The one that lingers longest, though, is the magnificent Viola Davis, roiling and raw. As Aibileen Clark, the first maid to agree to speak with Skeeter, she steals the movie from the opening minute. “How does it feel to take care of white children all day when your own are being looked after by someone else?” Skeeter asks. Davis conveys her near-incapacitating pain at having to respond with just the pace of her breathing and the gaze of her eye. “It feels…” she trails off. The Help, just as it’s getting underway, answers my earlier question. Why has it become so popular, despite its imperfections and the conventional wisdom that people don’t go to see things like this anymore? Because it feels. When it comes to movies, sometimes that’s all you ask.

9.02.2011

Love Hurts

My review of the indie drama Littlerock, which opens in L.A. today, reposted from TOH:

You could say that I had an on-again, off-again relationship with Littlerock (trailer below). Impressive yet exasperating, Mike Ott’s film about two Japanese tourists stranded in a California hamlet seduces, cheats, and comes halfway back to reconciliation, which is just another way of saying love hurts. And love it I did, at least at first. The camerawork is sensual and assured, whether capturing the low glimmer of fairy lights at a backyard kegger or a field of crispy, amber grass at dusk.
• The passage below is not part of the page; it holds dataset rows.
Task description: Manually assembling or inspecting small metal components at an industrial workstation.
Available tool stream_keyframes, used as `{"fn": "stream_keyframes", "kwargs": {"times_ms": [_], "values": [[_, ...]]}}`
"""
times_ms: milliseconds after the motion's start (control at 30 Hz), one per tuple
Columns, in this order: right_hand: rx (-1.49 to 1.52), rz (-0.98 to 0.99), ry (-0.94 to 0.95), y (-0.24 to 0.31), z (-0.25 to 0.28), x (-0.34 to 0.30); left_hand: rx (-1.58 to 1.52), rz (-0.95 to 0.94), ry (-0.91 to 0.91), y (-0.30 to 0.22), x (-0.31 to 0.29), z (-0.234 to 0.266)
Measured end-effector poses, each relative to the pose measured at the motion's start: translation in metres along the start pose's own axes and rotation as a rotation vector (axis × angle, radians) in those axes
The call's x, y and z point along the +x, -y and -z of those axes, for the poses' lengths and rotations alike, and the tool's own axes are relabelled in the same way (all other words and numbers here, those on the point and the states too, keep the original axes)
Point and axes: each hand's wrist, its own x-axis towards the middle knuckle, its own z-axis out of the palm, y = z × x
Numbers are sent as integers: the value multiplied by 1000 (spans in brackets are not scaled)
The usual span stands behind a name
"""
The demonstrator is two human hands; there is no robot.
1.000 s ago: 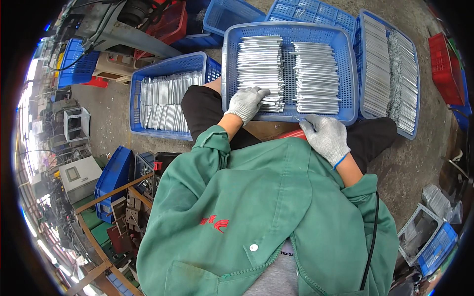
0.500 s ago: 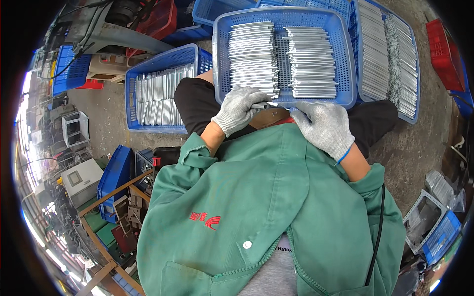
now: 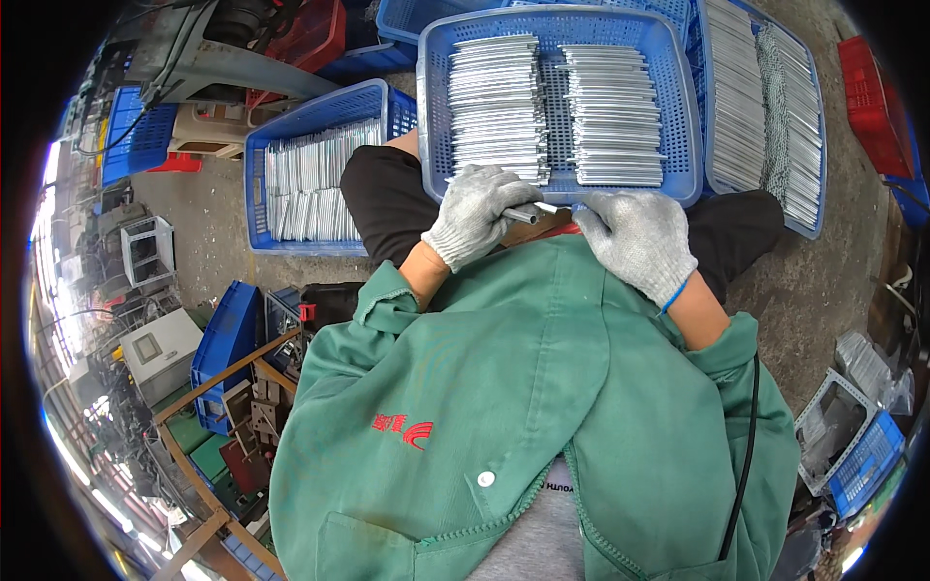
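So the left grip (image 3: 475,215) is closed around a metal tube (image 3: 524,213), open end poking out past the fingers toward the right grip (image 3: 639,237). The long axis of what's showing runs roughly sideways, tipped slightly toward the wearer's body. Right grip's pinched on something bluish (image 3: 578,207), mostly hidden by the glove. There's a slim pale bit (image 3: 547,207) in the gap between the grips, can't tell which side it belongs to. Just beyond both grips: a blue crate (image 3: 684,116) with two rod stacks (image 3: 496,111).
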Motion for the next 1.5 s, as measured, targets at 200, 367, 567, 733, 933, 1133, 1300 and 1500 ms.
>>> {"fn": "stream_keyframes", "kwargs": {"times_ms": [200,367,567,733,933,1133,1300,1500], "values": [[72,38,27,4,1,-1,204,-2,-63,-4,-3,-5],[82,-20,35,2,4,2,213,-29,-59,-7,-2,-2],[126,-26,98,3,4,0,222,-18,-64,-7,-6,-6],[136,-52,103,4,7,4,206,-35,-85,-7,-5,-6],[131,-39,156,0,-2,4,218,-32,-79,-5,-6,-7],[315,-185,162,3,-4,11,243,17,-68,14,-7,-12],[112,-194,36,-15,-32,10,403,104,20,62,7,-19],[109,-193,24,-17,-37,2,540,198,86,92,12,-37]]}}
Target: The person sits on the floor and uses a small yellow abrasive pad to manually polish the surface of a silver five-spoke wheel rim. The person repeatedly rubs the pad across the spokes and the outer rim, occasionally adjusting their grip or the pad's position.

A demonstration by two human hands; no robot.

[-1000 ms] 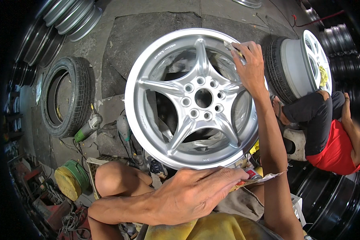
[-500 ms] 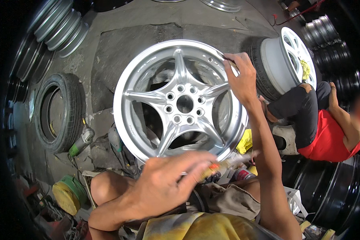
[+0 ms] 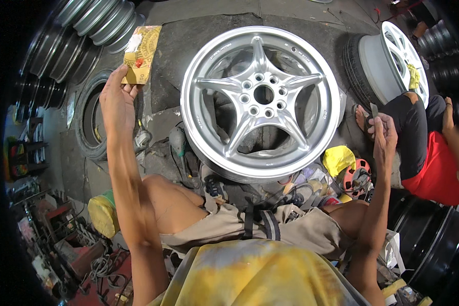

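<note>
Up at the left, my left hand (image 3: 118, 102) grips the lower edge of a piece of sandpaper (image 3: 150, 46). Its printed tan backing faces up, with a white pasty smear and a small red dab on it. On the other side, my right hand (image 3: 384, 133) pinches a small, thin, greyish flat strip (image 3: 374, 110) whose exact kind I cannot make out. Between my hands lies a silver five-spoke wheel rim (image 3: 261, 94), face up, with a ring of bolt holes around its centre bore. Neither hand touches the rim.
A person in a red top (image 3: 441, 171) sits at the right beside a white wheel (image 3: 392, 64) bearing a yellow cloth. A loose tyre (image 3: 84, 135), a green power tool (image 3: 177, 143) and stacked rims (image 3: 104, 23) are at the left. A yellow rag (image 3: 338, 160) lies near my knee.
My left hand has swung from the near side of the rim to the upper left with the sandpaper. My right hand has left the rim's edge and moved right. The view has shifted.
</note>
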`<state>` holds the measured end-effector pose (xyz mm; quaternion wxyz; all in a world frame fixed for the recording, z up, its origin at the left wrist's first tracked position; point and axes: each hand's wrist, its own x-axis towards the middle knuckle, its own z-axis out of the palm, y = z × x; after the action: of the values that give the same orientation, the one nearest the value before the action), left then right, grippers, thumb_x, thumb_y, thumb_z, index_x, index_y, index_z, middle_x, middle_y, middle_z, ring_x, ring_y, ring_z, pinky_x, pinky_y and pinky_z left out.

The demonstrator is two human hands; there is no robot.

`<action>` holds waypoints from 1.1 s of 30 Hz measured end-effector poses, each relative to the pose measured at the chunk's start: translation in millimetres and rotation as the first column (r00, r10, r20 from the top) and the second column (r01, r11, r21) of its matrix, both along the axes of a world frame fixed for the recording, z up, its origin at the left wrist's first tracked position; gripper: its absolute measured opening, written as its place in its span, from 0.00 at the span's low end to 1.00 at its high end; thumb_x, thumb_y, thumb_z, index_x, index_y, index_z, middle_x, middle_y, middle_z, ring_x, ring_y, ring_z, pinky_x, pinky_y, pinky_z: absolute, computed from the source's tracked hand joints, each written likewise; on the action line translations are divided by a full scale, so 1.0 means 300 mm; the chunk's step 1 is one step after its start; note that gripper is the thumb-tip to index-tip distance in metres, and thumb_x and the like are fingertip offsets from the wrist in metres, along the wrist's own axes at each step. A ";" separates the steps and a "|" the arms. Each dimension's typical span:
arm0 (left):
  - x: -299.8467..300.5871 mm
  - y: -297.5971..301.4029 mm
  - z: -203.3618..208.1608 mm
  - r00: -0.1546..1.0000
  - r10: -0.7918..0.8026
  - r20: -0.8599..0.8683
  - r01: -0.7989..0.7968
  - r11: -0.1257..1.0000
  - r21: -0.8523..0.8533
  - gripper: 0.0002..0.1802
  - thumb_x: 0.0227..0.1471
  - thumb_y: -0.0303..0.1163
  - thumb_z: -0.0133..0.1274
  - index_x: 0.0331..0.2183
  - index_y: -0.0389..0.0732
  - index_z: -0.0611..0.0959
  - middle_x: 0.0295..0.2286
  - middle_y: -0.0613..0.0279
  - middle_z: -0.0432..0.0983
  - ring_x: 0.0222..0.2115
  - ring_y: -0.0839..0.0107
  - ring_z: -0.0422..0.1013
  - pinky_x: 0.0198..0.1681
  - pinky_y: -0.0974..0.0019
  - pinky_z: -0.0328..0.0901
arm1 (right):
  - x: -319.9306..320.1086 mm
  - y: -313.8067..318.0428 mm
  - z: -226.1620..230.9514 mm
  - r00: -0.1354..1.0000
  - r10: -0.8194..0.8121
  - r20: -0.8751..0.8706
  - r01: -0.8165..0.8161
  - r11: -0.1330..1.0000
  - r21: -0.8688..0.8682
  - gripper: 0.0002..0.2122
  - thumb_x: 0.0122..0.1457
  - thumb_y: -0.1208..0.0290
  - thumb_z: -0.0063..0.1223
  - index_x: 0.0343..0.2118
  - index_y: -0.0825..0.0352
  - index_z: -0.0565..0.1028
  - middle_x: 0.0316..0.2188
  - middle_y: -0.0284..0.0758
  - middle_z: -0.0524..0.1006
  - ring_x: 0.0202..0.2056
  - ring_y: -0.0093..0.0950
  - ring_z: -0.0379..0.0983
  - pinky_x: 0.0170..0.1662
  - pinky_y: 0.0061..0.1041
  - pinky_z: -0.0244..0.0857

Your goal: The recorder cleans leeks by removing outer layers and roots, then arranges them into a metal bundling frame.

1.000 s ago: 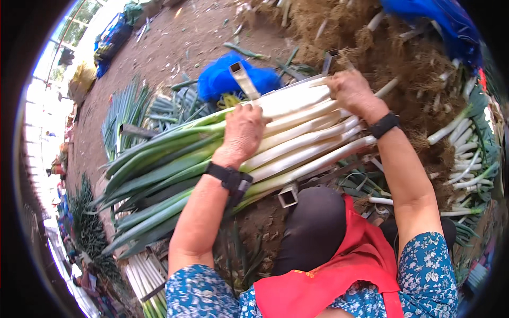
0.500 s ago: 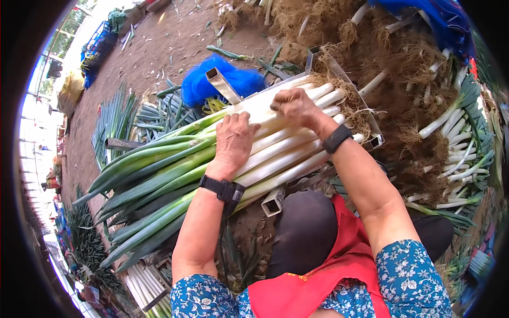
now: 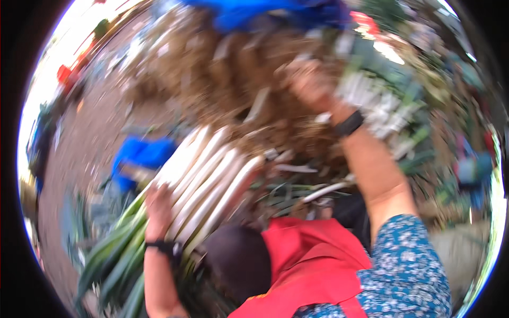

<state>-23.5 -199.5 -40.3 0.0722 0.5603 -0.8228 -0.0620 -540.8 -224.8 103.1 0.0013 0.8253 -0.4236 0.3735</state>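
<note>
Long leeks [image 3: 209, 172] with white shanks and green leaves lie side by side in a stack in front of me, slanting from upper right to lower left. Across them, where white turns green, my left hand [image 3: 159, 206] lies with its fingers flat on top. Farther off to the right, my right hand [image 3: 310, 82] is stretched out above a heap of brown leek roots [image 3: 212, 69]. Motion smears its fingers, so whether it holds anything is hidden. It is near a row of leeks [image 3: 371, 103] with white shanks.
Blue netting [image 3: 140, 159] lies on the soil beyond the stack, and a larger blue net [image 3: 265, 13] covers the far side of the root heap. Loose leeks [image 3: 326, 192] lie right of my knee [image 3: 238, 262]. Bare soil [image 3: 79, 143] stretches to the left.
The view has swung to the right and blurred. My right hand has left the leek stack and moved out over the root heap; my left hand stays on the stack.
</note>
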 end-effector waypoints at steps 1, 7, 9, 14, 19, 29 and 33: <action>-0.013 0.017 0.036 0.998 -0.010 -0.059 0.007 0.999 -0.049 0.11 0.54 0.30 0.52 0.40 0.41 0.81 0.35 0.45 0.73 0.39 0.47 0.69 0.43 0.49 0.64 | -0.009 0.100 -0.082 0.945 0.061 0.320 -0.140 0.963 0.230 0.08 0.57 0.73 0.48 0.37 0.66 0.77 0.28 0.35 0.75 0.30 0.31 0.73 0.38 0.31 0.69; -0.070 0.062 0.129 0.995 -0.098 0.005 0.098 0.995 0.012 0.14 0.57 0.27 0.47 0.43 0.34 0.80 0.34 0.43 0.70 0.40 0.47 0.66 0.44 0.50 0.62 | 0.211 0.830 -0.563 0.972 0.083 -0.219 0.184 0.310 0.933 0.15 0.53 0.56 0.54 0.30 0.65 0.78 0.30 0.46 0.79 0.36 0.43 0.76 0.36 0.40 0.66; -0.093 0.033 0.111 0.999 -0.039 -0.032 0.042 0.993 0.109 0.14 0.58 0.26 0.47 0.43 0.31 0.80 0.39 0.43 0.71 0.42 0.47 0.66 0.47 0.50 0.61 | 0.157 0.915 -0.632 0.946 0.039 -0.320 0.281 0.386 0.879 0.17 0.54 0.54 0.54 0.32 0.66 0.79 0.32 0.47 0.79 0.36 0.46 0.76 0.37 0.44 0.67; -0.093 0.012 0.094 0.998 -0.058 0.003 0.057 0.994 0.094 0.17 0.58 0.23 0.44 0.49 0.33 0.75 0.45 0.40 0.72 0.49 0.46 0.66 0.52 0.53 0.61 | -0.135 0.785 -0.545 0.825 -0.564 -0.022 0.351 0.482 0.803 0.17 0.53 0.56 0.54 0.31 0.68 0.78 0.32 0.48 0.79 0.35 0.47 0.76 0.39 0.43 0.69; 0.091 -0.129 0.042 0.712 0.399 -0.578 -0.081 0.864 0.497 0.27 0.55 0.26 0.53 0.56 0.32 0.71 0.37 0.66 0.73 0.35 0.76 0.68 0.38 0.73 0.63 | -0.460 0.712 -0.289 0.788 -0.614 -0.045 0.313 0.336 0.888 0.20 0.55 0.54 0.56 0.35 0.71 0.79 0.32 0.43 0.80 0.33 0.38 0.77 0.36 0.39 0.69; -0.615 -0.009 0.602 0.694 0.173 -0.699 0.192 0.891 0.410 0.14 0.57 0.28 0.54 0.45 0.33 0.81 0.37 0.60 0.79 0.36 0.71 0.75 0.42 0.69 0.69 | -0.737 0.689 -0.330 -0.060 -0.994 0.095 0.780 0.013 0.626 0.30 0.50 0.65 0.63 0.52 0.77 0.64 0.47 0.57 0.71 0.52 0.44 0.69 0.56 0.43 0.62; -1.041 0.247 0.579 0.680 0.151 -0.717 0.479 0.649 0.591 0.14 0.54 0.19 0.53 0.45 0.35 0.81 0.37 0.63 0.79 0.39 0.74 0.74 0.43 0.71 0.68 | -0.816 0.606 -0.637 -0.352 -0.936 -0.001 0.808 -0.305 0.504 0.32 0.46 0.67 0.65 0.50 0.76 0.61 0.40 0.54 0.73 0.43 0.45 0.73 0.46 0.42 0.69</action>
<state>-335.6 -125.4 133.2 0.1438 0.3833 -0.6788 -0.6096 -785.6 -43.1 -87.9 0.0833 0.0371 -0.9438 0.3178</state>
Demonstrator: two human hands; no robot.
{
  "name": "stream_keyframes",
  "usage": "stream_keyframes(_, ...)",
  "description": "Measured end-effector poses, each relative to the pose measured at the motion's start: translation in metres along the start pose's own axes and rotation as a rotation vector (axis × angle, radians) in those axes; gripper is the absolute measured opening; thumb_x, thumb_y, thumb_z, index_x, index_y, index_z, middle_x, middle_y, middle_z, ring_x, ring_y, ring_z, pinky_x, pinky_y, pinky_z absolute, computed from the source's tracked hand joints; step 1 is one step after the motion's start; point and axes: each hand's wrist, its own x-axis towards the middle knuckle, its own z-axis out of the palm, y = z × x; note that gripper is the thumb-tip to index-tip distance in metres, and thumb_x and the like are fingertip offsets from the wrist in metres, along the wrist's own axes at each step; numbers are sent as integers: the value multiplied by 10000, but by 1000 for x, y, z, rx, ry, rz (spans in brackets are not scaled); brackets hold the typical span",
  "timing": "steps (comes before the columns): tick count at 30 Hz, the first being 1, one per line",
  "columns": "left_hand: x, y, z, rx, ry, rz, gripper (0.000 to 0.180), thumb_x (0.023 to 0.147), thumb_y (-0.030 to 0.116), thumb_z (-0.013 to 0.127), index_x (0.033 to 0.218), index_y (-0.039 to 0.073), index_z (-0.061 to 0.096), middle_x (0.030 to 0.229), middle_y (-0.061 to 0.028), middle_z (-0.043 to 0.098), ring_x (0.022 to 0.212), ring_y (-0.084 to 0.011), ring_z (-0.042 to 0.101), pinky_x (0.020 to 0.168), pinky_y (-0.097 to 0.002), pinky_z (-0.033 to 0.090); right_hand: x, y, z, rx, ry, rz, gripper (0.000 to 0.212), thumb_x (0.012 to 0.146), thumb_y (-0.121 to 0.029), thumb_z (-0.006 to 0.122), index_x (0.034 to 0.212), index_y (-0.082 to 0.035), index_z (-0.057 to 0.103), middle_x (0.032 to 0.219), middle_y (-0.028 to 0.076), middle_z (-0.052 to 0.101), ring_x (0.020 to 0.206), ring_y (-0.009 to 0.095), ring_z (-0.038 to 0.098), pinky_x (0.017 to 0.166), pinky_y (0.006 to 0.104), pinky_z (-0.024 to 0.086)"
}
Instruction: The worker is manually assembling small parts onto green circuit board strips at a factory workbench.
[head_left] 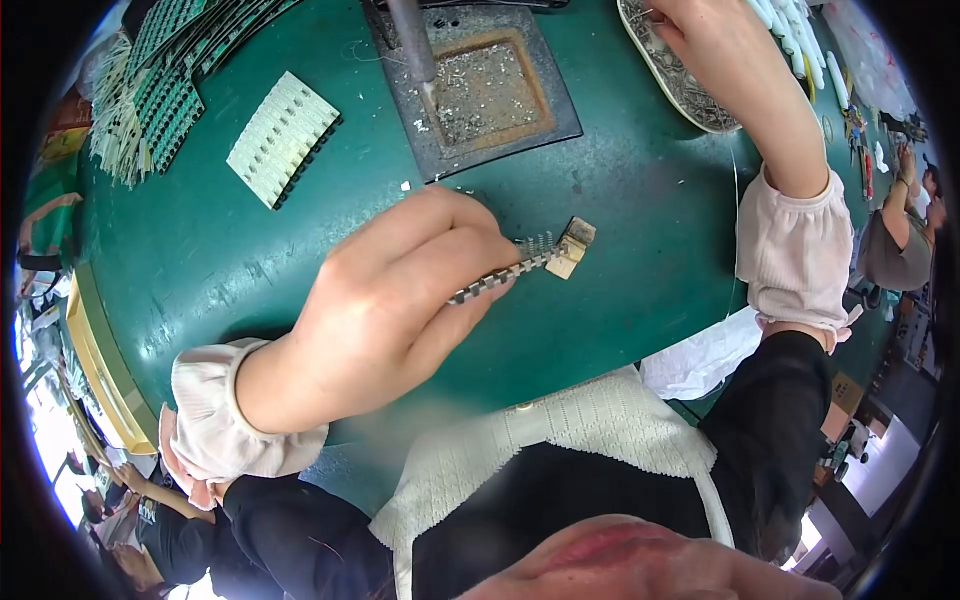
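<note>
My left hand (400,290) is closed, pinching a narrow notched strip (490,283) with a row of thin pins along one side. The strip's far end meets a small tan block (570,255) with a darker raised end, which sits on the green table; whether the strip rests on it is hard to tell. At the upper right, my right hand (700,30) reaches over an oval tray (712,122) of small thin metal pieces. Its fingers are bent together at the frame's top edge, and whatever they pinch cannot be made out.
A dark square plate (560,115) with a debris-filled recess lies at the back, with a grey rod (410,40) above it. Left of it lies a pale panel (283,140). Stacked green boards (175,110) with wires fill the far left. White tubes (800,40) lie far right.
</note>
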Motion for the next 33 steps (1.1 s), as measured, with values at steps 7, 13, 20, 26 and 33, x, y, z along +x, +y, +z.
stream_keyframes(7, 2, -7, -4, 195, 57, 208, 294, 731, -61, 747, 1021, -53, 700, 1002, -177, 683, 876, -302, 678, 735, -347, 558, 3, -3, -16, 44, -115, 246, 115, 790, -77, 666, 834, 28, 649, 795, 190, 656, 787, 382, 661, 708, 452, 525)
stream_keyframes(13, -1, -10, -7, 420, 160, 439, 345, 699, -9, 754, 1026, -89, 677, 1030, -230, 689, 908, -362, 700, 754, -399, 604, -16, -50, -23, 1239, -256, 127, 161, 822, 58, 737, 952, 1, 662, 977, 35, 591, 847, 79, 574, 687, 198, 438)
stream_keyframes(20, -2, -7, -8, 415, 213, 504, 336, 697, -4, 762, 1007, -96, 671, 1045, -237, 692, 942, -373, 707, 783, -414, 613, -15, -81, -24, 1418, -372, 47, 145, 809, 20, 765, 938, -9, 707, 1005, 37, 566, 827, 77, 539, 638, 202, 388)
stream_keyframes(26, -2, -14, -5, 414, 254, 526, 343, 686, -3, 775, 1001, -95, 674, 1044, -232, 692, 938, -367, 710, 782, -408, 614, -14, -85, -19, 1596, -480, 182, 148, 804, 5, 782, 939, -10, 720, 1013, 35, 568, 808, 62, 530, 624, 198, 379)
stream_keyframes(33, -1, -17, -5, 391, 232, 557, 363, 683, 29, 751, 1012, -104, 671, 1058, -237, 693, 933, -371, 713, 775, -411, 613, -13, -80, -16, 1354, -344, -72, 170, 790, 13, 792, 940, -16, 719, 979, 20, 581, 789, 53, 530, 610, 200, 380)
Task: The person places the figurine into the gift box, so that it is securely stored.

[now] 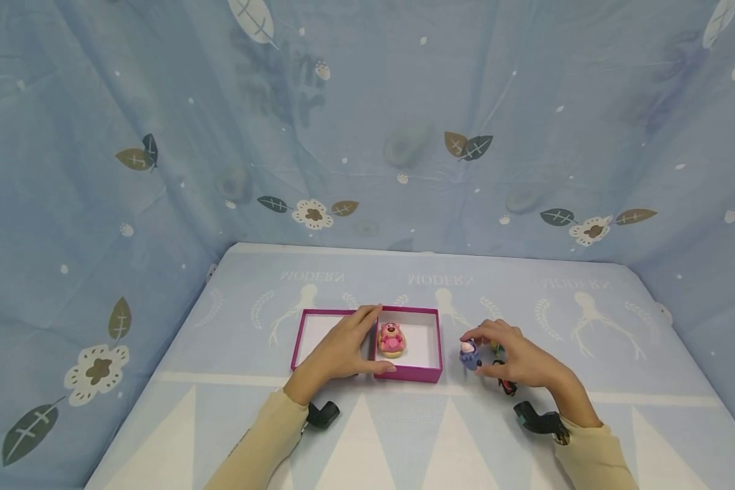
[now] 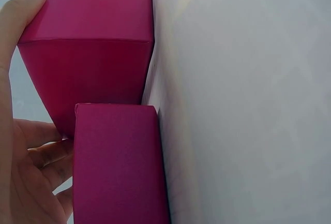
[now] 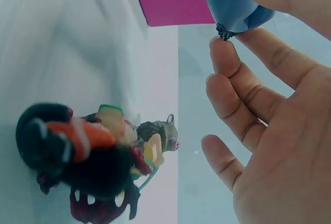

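Blue fabric [image 1: 373, 88] printed with leaves and flowers hangs behind and to both sides of a tabletop [image 1: 661, 388] dressed in pale-blue patterned cloth. On it stands a magenta box [image 1: 407, 373] with a white inside, and a pink bear figurine [image 1: 392, 341] lies inside, towards the left wall. Just to its left is a shallower magenta tray [image 1: 299, 337], also white inside, partly hidden by the person's left hand [image 1: 345, 346].

That hand's grip is wide, spanning the box's left side with the thumb at the near wall and the fingers at the far corner. The right hand [image 1: 517, 354], well apart from the left, has a narrow grip: thumb and fingertips pinch a blue figurine [image 1: 469, 358] to the right of the box. Near this hand, more small figures are clustered, among them a dark one with orange [image 3: 88, 136] and a grey one with a loop [image 3: 156, 132], slightly blurred.
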`<action>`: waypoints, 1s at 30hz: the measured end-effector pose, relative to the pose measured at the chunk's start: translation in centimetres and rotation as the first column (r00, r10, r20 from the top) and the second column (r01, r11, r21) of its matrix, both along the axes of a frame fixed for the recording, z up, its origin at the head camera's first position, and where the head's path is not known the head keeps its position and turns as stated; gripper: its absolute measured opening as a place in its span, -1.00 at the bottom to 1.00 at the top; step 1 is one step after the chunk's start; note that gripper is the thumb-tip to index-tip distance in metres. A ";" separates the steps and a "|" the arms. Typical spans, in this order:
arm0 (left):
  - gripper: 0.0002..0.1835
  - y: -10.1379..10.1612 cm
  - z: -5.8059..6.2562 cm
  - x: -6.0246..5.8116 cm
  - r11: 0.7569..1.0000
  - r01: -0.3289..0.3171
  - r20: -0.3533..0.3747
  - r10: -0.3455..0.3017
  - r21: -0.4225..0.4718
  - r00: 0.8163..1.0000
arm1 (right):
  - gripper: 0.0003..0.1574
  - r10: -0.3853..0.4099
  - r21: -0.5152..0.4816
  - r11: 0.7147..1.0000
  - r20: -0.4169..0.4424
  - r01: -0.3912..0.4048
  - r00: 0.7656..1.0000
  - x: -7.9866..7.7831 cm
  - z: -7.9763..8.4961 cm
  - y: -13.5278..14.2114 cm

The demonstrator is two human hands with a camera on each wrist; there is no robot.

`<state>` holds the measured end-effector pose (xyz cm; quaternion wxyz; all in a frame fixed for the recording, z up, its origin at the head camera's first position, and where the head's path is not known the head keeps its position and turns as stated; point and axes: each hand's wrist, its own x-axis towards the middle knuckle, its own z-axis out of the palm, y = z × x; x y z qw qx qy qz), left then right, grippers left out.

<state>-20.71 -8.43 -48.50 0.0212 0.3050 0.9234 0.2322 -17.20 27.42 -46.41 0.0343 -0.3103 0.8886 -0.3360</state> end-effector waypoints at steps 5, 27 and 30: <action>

While it’s just a slip of a film, more impression than narrative, the impression smacks of nostalgia — it’s a sweet reminder of afternoons drinking beer from brown bags and throwing rocks in abandoned lots.

The tourists, siblings named Atsuko and Rintaro (Atsuko Okatsuka and Rintaro Sawamoto), have wandered into town to wait for their broken-down rental car to be replaced. Speaking little English, they are taken under wing by a wannabe model and actor, Cory (Cory Zacharia), and in the pleasant minor adventures that follow, Littlerock exudes a low-key confidence that won me over. 

(I was spurned.)

Even for a film that does youthful dallying well, Littlerock has an unfortunate lack of focus. Just as Atsuko discovers an ability to disarm the young men around her — angering Rintaro, who drives on to the next destination without her — the film drowns her with extraneous material. Characters emerge and drift away; throwaway lines, like Cory’s father’s suggestion that he go turn tricks with the “pretty boys” on the Sunset Strip, make dark allusions that float off unexamined. Potential subplots, such as a stale one involving money Cory owes to a pair of local drug pushers, never gel. In this dreary middle section, Atsuko becomes a foil for Cory’s painful earnestness, which Zacharia plays with contorted face and high voice. “Would you rather kiss Jordan than me?” he whines. “I’m telling you how I feel, and it’s like you don’t even care!” The film’s weakest link, he never convinces as either loyal friend or potential love interest — against Atsuko’s grace, Cory’s just a brat.

When Rintaro returns and tells his sister it’s time to get the show on the road, it’s a relief. As Atsuko walks her bike along a dirt path in the gloaming, teary eyes catching the last light, Littlerock rekindles somewhat, but the momentum’s already gone. She’s crying over the aforementioned Jordan, who earlier gave her a mixtape titled “Limerence.” I looked it up, thinking I’d find some hip band I’d never heard of, but it turns out limerence is a psychological term. It refers to the overwhelming need to have one’s feelings reciprocated by those with whom we fall in love. I guess Littlerock had me feeling a little limerent myself: I wanted so much for it to be as good as it promised, but in the end I was left holding the bag.